Sort through the data and copy the lines holding the word "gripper".

----

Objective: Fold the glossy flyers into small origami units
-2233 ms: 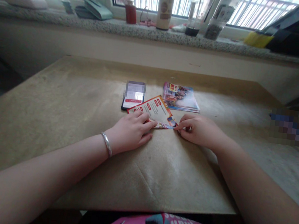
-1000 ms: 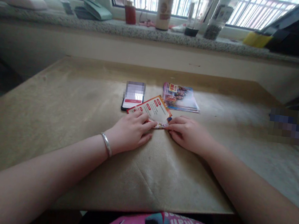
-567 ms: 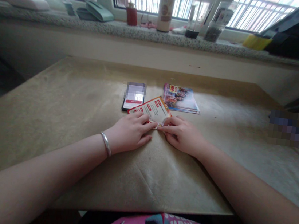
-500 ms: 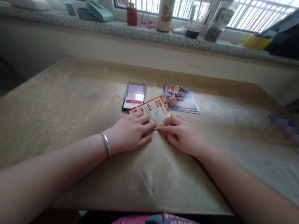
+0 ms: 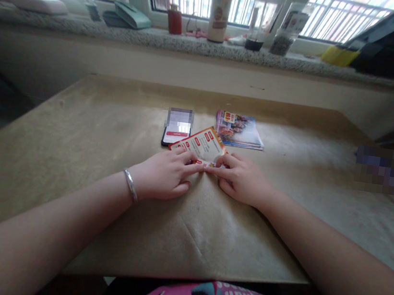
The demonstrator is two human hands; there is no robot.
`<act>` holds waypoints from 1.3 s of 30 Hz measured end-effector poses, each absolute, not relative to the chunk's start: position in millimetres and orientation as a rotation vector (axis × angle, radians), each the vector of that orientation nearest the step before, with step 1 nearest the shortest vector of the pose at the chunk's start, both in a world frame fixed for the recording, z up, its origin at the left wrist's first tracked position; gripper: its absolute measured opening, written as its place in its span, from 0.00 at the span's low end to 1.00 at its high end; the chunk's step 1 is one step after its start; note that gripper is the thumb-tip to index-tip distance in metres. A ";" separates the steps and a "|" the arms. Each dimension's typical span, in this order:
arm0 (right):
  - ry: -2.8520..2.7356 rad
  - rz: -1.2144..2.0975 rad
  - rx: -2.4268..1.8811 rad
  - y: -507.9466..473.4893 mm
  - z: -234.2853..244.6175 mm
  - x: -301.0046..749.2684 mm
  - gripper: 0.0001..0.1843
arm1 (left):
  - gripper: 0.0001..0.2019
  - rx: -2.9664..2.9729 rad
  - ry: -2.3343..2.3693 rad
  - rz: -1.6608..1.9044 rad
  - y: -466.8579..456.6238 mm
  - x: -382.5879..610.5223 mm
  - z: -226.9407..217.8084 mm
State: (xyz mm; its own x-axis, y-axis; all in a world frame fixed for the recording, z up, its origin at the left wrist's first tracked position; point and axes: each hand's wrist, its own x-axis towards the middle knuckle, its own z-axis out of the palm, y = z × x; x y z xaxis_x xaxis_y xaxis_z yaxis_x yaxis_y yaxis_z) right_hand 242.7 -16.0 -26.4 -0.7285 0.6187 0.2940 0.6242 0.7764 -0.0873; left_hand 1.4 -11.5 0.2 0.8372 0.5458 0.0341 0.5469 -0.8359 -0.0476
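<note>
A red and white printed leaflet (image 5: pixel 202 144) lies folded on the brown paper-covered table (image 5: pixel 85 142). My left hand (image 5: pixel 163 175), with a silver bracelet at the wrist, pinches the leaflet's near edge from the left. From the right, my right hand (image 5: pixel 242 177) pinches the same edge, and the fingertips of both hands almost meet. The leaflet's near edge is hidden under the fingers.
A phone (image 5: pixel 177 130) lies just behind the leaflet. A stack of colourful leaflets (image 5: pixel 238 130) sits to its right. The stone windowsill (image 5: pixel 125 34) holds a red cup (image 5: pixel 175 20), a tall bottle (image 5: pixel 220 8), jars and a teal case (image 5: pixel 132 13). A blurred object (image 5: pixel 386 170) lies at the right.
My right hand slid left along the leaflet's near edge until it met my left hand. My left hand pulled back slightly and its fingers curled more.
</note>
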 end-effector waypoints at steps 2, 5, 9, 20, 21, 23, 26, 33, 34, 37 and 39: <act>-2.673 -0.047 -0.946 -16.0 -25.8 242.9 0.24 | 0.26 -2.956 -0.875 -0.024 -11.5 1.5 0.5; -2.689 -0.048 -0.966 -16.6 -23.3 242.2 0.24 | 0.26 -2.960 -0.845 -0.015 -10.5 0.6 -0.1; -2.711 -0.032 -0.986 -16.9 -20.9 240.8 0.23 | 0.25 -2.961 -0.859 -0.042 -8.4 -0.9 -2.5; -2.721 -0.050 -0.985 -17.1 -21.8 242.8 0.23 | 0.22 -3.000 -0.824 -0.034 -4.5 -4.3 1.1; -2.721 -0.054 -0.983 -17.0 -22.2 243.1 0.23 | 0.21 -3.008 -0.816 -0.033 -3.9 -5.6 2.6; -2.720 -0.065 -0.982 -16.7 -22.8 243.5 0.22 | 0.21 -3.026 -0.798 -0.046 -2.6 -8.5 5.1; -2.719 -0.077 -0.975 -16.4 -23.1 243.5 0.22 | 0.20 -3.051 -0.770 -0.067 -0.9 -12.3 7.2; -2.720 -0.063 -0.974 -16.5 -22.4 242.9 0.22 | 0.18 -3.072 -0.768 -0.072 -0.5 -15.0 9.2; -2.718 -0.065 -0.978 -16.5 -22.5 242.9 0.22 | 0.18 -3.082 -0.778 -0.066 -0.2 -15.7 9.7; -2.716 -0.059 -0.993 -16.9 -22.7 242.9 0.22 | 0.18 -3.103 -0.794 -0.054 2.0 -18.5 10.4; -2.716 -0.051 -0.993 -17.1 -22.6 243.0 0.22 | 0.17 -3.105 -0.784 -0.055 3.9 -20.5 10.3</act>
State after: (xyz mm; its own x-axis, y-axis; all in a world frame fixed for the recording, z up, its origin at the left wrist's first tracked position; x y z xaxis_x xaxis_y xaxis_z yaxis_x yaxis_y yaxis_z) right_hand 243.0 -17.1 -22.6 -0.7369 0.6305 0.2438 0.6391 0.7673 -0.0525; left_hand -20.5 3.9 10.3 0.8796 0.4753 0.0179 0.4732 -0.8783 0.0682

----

• Result
`<act>` holds waypoints from 1.3 s of 30 Hz measured end-effector poses, each absolute, not relative to the chunk's start: position in millimetres and orientation as a rotation vector (axis × angle, radians), each the vector of that orientation nearest the step before, with step 1 nearest the shortest vector of the pose at the chunk's start, both in a world frame fixed for the recording, z up, its origin at the left wrist's first tracked position; gripper: its absolute measured opening, written as its place in its span, from 0.00 at the span's low end to 1.00 at its high end; the chunk's step 1 is one step after its start; note that gripper is the thumb-tip to index-tip distance in metres. A ";" separates the steps and a "|" the arms. Each dimension's typical span, in this order:
  - gripper: 0.0001..0.1843
  - gripper: 0.0001..0.2019

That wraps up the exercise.